Id. Therefore, Gray cannot re-litigate those claims in a proceeding under § 2255. Bear

Stops v. United States, 339 F.3d 777, 780 (8th Cir. 2003); United States v. Holtzen, 718

F2d 876, 878 (8th Cir. 1983).

Gray also asserts in her motion that the guideline range should have been

determined on the basis of the loss of $2,000 (the amount of the bad check she

deposited) instead of the total loss of $89,000. As a result, the correct guideline range

was 9-15 months as opposed to 33-41 months.

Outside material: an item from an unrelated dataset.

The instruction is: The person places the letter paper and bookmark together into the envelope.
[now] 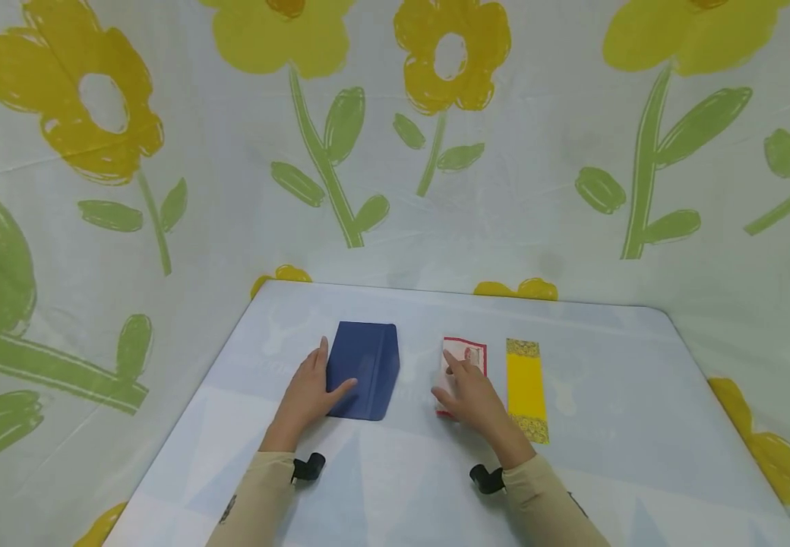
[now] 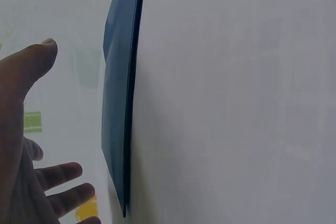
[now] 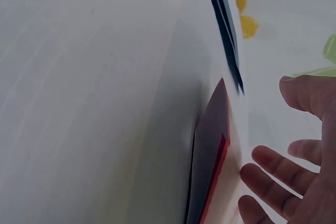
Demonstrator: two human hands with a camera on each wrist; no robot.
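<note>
A flower-print backdrop (image 1: 518, 152) rises behind a pale table (image 1: 607, 425), over which a person in beige sleeves (image 1: 261, 497) extends both arms. A dark-blue folder (image 1: 357, 365) lies toward the surface's far edge, left of centre; the left hand (image 1: 308, 391), thumb spread and fingers extended, is at its left side, gripping nothing. The right hand (image 1: 473, 399), loosely spread and likewise without a hold, hovers over a red-bordered white paper (image 1: 472, 357) midway between the surface's side edges. A gold-ended yellow strip (image 1: 526, 389) lies nearer the right edge.
</note>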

This is a claim that Gray could have

asserted on appeal but did not. A motion to vacate is not a substitute for a direct

appeal. See Boyer v. United States, 988 F.2d 56, 57 (8th Cir. 1993); Reid v. United

States, 976 F.2d 446, 447 (8th Cir. 1992), cert. denied, 507 U.S. 945 (1993) [citing

United States v. Frady , 456 U.S. 152 (1982)]. Absent a showing of cause and

prejudice, a movant cannot assert a claim in a § 2255 proceeding that could have been

asserted on appeal. Id . In order to show cause, the movant must establish that

“some objective factor external to the defense” impeded her ability to present her

claim on appeal. McCleskey v. Zant , 499 U.S. 467, 493 (1991)[ quoting Murray v.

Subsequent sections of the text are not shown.